ACP The active code page. Windows NT uses this code page to convert to/from Unicode automatically whenever an application calls one of the A entry points.
Character The simplest element used to represent written languages. Note that the appearance of a character is not constant; the glyph used to display a character depends on the font used as well as the context of surrounding text. See glyph.
Character encoding A one-to-one mapping from a set of characters into a set of numbers, used to represent text in software.
Complex script Scripts that require special processing to display, print, and edit.
Font A collection of glyphs for displaying text in a particular typeface.
Formatted text Text displayed with multiple attributes, such as typeface, slant, weight, and color, and special effects such as shading, underlining, and blinking.
Globalization Designing and implementing software so that it can support all targeted locales and user interface languages without modification to the software source itself. This processing includes enabling for all target languages, and adding NLS support for target locales.
Glyph A graphical representation of a character.
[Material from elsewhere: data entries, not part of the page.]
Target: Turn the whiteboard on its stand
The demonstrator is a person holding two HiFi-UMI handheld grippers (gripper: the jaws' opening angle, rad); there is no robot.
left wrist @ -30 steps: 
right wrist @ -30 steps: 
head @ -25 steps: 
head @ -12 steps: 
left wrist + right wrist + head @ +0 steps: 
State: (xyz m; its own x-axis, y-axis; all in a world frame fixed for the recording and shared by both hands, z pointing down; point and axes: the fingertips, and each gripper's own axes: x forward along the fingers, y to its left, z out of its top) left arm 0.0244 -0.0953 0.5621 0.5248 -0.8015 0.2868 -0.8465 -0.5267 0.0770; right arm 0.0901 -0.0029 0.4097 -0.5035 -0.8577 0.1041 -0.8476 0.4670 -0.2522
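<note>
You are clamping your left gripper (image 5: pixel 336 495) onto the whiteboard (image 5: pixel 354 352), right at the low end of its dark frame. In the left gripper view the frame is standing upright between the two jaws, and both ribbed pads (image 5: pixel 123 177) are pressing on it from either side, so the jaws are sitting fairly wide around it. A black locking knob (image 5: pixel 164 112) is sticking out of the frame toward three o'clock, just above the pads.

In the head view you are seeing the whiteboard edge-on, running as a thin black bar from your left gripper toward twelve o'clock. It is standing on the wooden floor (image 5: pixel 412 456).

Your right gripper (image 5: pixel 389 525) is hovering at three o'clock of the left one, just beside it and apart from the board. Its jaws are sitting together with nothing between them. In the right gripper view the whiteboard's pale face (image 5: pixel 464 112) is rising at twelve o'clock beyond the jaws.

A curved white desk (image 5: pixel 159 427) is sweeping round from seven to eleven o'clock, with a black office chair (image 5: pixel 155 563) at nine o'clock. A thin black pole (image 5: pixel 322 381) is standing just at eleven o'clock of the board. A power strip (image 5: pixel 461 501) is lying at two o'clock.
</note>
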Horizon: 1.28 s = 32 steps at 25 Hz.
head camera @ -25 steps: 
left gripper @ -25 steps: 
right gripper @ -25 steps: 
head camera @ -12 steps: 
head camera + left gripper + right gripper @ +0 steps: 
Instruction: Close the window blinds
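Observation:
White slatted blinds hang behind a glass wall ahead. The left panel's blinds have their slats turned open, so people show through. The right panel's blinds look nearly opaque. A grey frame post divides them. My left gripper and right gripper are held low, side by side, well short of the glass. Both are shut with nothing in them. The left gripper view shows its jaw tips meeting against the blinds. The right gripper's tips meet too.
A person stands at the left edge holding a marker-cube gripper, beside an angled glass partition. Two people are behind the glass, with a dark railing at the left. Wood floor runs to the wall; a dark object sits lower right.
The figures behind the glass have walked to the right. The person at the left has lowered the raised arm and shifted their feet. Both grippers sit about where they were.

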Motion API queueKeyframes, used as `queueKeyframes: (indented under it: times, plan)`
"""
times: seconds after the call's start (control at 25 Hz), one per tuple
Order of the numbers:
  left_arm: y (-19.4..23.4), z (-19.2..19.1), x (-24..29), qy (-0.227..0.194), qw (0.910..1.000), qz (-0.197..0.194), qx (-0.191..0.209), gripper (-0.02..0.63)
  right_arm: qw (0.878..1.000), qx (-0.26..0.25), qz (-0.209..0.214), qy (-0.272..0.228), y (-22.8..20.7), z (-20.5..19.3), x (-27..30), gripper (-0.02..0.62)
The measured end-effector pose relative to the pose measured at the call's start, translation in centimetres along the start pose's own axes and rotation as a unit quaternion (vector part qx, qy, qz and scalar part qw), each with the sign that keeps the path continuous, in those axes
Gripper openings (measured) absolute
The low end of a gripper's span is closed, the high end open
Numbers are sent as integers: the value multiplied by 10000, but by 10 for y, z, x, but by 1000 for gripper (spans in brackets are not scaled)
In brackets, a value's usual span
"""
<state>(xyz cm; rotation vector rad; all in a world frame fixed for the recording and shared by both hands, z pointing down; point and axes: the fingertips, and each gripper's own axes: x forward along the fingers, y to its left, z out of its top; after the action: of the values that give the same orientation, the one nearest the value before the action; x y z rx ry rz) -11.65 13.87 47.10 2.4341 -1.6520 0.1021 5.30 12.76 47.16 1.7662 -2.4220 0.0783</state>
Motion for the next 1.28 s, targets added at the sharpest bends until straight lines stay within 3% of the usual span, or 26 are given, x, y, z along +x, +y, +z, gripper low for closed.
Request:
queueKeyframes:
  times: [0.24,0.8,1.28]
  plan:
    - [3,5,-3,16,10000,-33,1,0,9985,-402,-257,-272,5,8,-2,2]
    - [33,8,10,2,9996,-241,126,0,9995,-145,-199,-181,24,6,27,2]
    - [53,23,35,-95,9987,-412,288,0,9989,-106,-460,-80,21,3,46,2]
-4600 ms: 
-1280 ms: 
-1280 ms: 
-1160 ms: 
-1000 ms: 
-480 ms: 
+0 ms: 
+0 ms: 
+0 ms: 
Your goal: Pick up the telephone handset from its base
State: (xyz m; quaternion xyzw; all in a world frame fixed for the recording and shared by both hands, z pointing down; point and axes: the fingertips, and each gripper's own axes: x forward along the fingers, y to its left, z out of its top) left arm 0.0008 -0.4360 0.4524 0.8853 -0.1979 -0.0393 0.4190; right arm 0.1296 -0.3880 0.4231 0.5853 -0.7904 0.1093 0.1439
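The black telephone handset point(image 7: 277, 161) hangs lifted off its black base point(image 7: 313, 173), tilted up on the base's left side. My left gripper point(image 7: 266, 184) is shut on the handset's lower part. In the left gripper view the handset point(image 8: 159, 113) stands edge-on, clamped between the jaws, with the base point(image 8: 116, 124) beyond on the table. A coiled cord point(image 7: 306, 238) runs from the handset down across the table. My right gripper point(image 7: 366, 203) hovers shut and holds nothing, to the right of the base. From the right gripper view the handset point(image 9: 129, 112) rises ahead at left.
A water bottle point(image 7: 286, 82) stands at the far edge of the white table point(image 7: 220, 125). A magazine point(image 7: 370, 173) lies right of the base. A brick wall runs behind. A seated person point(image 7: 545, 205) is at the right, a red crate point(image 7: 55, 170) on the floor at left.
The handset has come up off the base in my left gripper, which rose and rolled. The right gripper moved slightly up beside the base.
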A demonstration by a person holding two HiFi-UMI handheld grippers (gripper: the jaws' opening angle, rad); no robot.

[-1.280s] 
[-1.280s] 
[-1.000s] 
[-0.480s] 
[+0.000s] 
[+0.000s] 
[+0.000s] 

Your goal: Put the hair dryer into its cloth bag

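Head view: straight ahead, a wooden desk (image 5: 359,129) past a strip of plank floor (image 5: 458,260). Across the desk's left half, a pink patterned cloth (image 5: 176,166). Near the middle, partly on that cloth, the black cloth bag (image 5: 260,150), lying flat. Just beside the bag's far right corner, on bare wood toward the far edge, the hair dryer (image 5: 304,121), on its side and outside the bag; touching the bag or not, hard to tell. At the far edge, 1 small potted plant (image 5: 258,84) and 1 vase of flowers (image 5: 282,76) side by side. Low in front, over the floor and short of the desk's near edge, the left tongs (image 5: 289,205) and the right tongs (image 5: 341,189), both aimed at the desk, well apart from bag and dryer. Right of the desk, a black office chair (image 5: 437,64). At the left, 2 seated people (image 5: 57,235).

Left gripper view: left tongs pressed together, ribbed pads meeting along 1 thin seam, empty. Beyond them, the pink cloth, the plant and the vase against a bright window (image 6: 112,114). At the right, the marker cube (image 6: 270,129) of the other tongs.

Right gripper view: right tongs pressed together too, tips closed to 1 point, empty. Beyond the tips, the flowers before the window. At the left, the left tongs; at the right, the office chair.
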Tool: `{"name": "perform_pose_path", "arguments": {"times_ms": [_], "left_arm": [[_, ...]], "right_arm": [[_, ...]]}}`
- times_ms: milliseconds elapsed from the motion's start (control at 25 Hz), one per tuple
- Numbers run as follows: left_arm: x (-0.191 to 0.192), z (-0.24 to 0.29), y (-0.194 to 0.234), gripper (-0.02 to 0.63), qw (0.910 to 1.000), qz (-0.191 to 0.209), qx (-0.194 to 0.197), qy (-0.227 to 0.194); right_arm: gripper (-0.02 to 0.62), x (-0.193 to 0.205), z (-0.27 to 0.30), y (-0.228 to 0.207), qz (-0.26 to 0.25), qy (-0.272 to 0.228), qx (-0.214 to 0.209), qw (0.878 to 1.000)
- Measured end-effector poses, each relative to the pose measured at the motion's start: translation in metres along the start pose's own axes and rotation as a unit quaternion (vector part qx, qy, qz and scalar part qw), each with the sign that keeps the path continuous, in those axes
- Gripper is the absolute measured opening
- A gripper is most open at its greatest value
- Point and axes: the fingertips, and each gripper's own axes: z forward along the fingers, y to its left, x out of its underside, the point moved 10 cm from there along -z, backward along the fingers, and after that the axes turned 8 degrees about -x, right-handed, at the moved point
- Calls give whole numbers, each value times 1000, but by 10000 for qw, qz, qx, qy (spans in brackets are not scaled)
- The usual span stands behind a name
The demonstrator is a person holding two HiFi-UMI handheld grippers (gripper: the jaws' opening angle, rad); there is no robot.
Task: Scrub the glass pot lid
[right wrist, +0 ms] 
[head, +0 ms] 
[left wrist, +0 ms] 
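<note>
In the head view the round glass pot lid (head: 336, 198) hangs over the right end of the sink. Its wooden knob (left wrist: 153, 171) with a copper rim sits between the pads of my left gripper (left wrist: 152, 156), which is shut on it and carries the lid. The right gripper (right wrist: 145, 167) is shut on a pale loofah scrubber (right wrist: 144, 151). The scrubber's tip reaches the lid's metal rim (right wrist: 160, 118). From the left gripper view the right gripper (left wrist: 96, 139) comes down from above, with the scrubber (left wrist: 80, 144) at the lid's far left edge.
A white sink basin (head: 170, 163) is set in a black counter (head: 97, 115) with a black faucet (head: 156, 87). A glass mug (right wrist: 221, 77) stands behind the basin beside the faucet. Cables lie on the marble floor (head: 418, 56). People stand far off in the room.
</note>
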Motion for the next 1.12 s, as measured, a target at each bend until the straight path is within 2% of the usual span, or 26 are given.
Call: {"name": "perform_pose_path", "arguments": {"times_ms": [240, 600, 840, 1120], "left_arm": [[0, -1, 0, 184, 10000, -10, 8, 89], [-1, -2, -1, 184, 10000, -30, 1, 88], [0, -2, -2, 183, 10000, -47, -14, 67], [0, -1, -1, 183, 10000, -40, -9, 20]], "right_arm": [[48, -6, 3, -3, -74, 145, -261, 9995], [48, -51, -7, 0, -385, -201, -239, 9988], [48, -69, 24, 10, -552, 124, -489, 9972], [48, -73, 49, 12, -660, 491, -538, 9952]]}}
IME Input method editor, used to enter text with large character sets, such as Chinese, Japanese, and Korean.
Internationalization See globalization.
Input locale An ordered pair consisting of an input language (LangID) and a method of inputting characters in the language. The method can be a keyboard layout, an IME, or other device provided by a vendor, such as a speech recognition engine.
LangID A 16-bit value that identifies a language. A LangID consists of a primary language, such as Arabic, and a sublanguage, such as Arabic for Saudi Arabia.
Language enabling 1. Adding support to software for document content in a particular language. In this sense, to enable an application for Japanese means to modify the software so that the user can enter, display, edit, and print text containing Japanese. 2. Modifying software so that it can be localized to a particular language. In this sense, enabling for Japanese means to modify software so that it can display Japanese text correctly in menus, dialog boxes, and other user interface elements. Note that in either sense, an enabled product may still have the user interface in English, that is, it may not be localized. Contrast localization.
LCID A 32-bit value that identifies a locale. An LCID consist of a LangID and a sort key ID.
Locale A generic term indicating a set of attributes related to language and other regional/ethnic preferences. Examples include currency symbol, date and time format, calendar type, number formats, default character encoding, and keyboard layouts. Microsoft uses this term in combination with others to specify a subclass of these preferences. See input locale, system locale, and user locale.
Localization to a language Translating the user interface elements from the original language, usually English, to the target language. Contrast enabling.
Logical order The ordering of characters in text corresponding to that when writing by hand, or keying in text using a keyboard. Contrast visual order.
National Language Support (NLS) The set of system functions in 32-bit Windows that contains national language support.
Plain text A string of text to be displayed with one value for each text attribute: one typeface, one slant, and one weight. Contrast formatted text.
Reading order The overall direction of a sequence of text. Whereas words in a given script always flow in the direction associated with that script (left-to-right for Latin, right-to-left for Hebrew), the flow sentence itself depends on the reading order. For example, a mixture of Arabic and English text may be regarded as French embedded in an overall Arabic sentence, implying right-to-left reading order, or as Arabic embedded in French, implying left-to-right reading order.
Rich text See formatted text.
Script A collection of characters for displaying written text, all of which have a common characteristic that justifies their consideration as a distinct set. One script may be used for several different languages (for example, Latin script, which covers all of Western Europe), and some written languages require multiple scripts (for example, Japanese requires at least three scripts: the hiragana and katakana syllabaries, and the Kanji ideographs imported from China). Note that this sense of the word has nothing to do with programming scripts such as Perl or VBScript.
Slant The obliqueness or tilt of the glyphs in a font. The most common slants are regular and italic.
System locale The locale emulated by the system, as seen by applications. For example, if the system locale for U.S. Windows NT 5.0 is set to Hebrew, then ANSI applications will see it as Hebrew localized Windows NT 5.0, although the user interface of the system will still be in English. The system locale is systemwide, in that it applies to all users. Changing the system locale requires a reboot.
Typeface Name given to a particular style of text. In contrast, a font is an implementation of a typeface.
User locale The user default preferences for calendar type, date format, currency, and number format. User locale is a per-user setting, and does not require a reboot or logoff/logon.
Visual order The ordering used to display glyphs on a screen, printed page, or other medium. Usually used with bidirectional text, because reordering is required to go from logical order to visual order. Contrast logical order.
Weight The thickness or darkness of glyphs in a font. The most common weights are regular and bold.
Writing system The collection of scripts and orthography required to represent a given human language in visual media.